I think somewhere in Stockholm, six weeks ago, a Butterfly flapped its wings.  That butterfly caused my pickles from Nebraska to bounce.

The pantry simply collapsed.

We hadn't actually added anything to the pantry.  What must have happened was that the rain that was approaching from a tropical system that was two days away at that point scared it.  Six feet worth of Canned Goods, boxed pasta, random glassware including two strange Star Trek promo glasses I have no idea what to do with, a stack of 5 ready made pie shells, three jars of spaghetti sauce and much more began a short trip.

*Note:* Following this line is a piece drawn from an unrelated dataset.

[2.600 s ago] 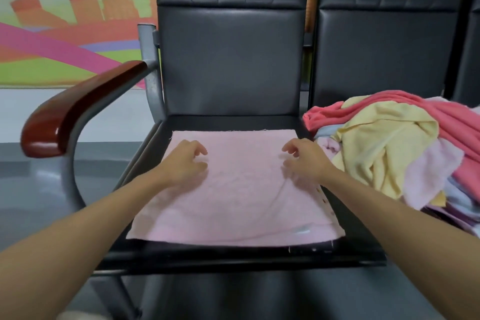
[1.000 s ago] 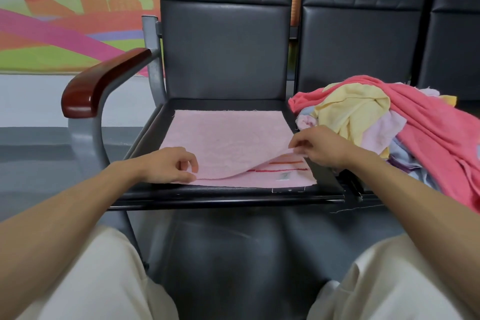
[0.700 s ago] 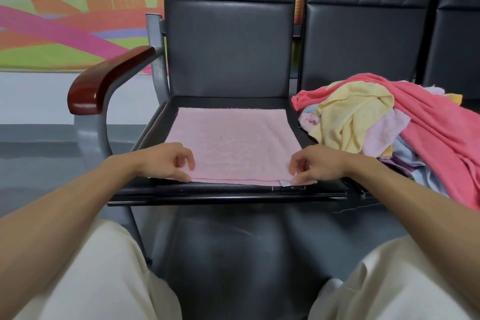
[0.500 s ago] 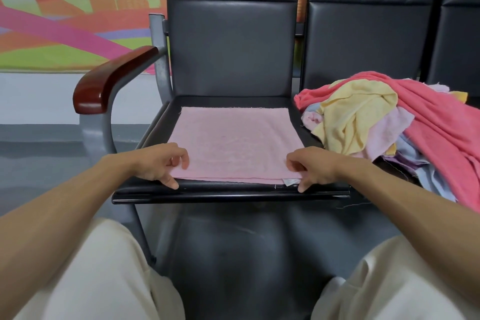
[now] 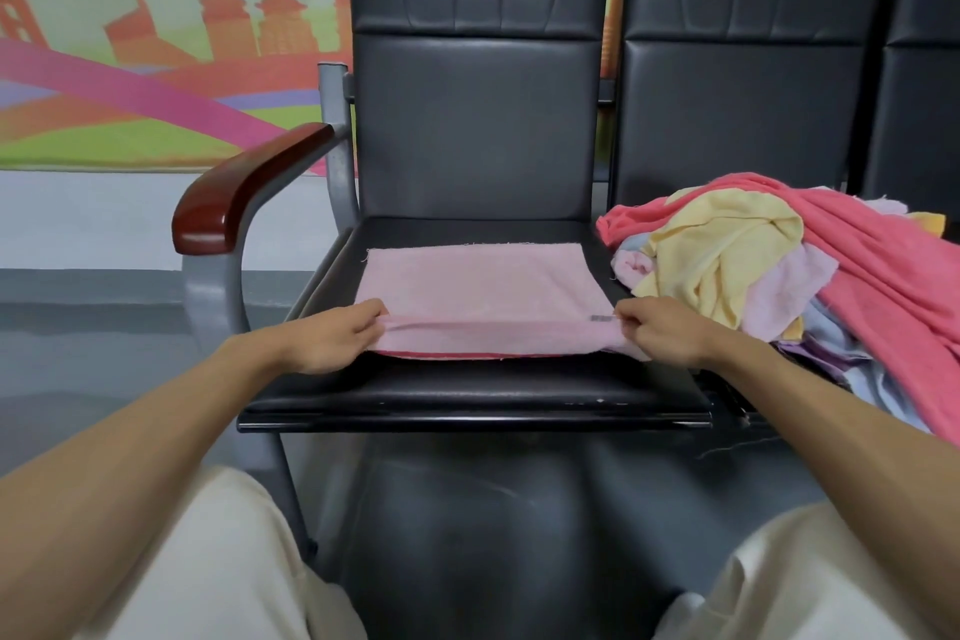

The shelves gave way in the middle of the pantry.

The sheer volume of the food that hit the floor was a shock, we didn't realize that we had those 4 bottles of catsup in the extra large sized handy plastic squeeze bottle.  We also don't know what we'll do with them, considering that we don't use quite that much catsup. 

We still have the catsup by the way.  It survived the trip to the floor.  Those bottles ricocheted off of the washer, onto the stack of bottled water and onto the floor in the corner cushioning more fragile things like cereal boxes on their way down.

The pickles were a gift from my cousin Bill in Nebraska.  Good ol' Mason jars.   I never knew that a glass Mason storage jar could take the fall from chest high, bounce off of my dryer, the spaghetti jars, and some other weirdly random food and survive with only the sealing ring getting dented.  But survive they did.  Good thing because Bill has an excellent recipe for sweet and sour pickles!

Unfortunately that spaghetti sauce didn't survive.   We had four jars of the stuff.  The two that were in the Good Ol' Mason Jars bounced off of the pickles and settled on the floor back in the corner intact among the dirty towels that have been collecting waiting for Hot Wash Day.  The other two did not.  They were commercially prepared, and since glass isn't designed to take impact unless it is a Good Ol' Mason Jar, and the commercially prepared stuff is much thinner glass.  It's Just Thick Enough to get it home, but not really thick enough to survive any shock.

How did all this happen?

The side walls of the pantry were not built with any support beams across the back.  The pantry itself was built as four sides with a piece of cardboard nailed to the "box" as a backing.  It wasn't designed to hold it together.  Yes, a piece of particle board nailed across the back would hold it up much better but that wasn't to be. 

The box bulged through the successive years of humid weather and jars of pickles, and that night even before I put another can of Whole Fruit Cranberry Sauce on the shelves, it collapsed.

I never saw a cabinet burst its seams like that before.  It was a giant waterfall of crap.  It simply vomited up my stored food and Star Trek glasses into my laundry room.

My laundry room now has a slightly pink floor.   Yes, the spaghetti sauce again.  The floor is unsealed concrete and while I managed to get up almost all of the sauce with a mop and a lot of hot water, it is impossible to get all that healthy lycopene back up off the floor once it has been left there in an explosive fashion.

I'll be cleaning up spaghetti sauce for years.

So if you do get a tall and narrow Ikea Particle Board cabinet, there is a fix.  Screw your shelves in with a long drywall screw through the outside box of the cabinet.   That will give you the lateral stability you need in case your cousin Bill from Nebraska should ship you some yummy pickles again!

Pickles.  Suddenly I'm craving some pickles.   No ice cream, please, and we have quite enough spaghetti sauce that survived.

Did you know that a Mason Jar could bounce?  Neither did I!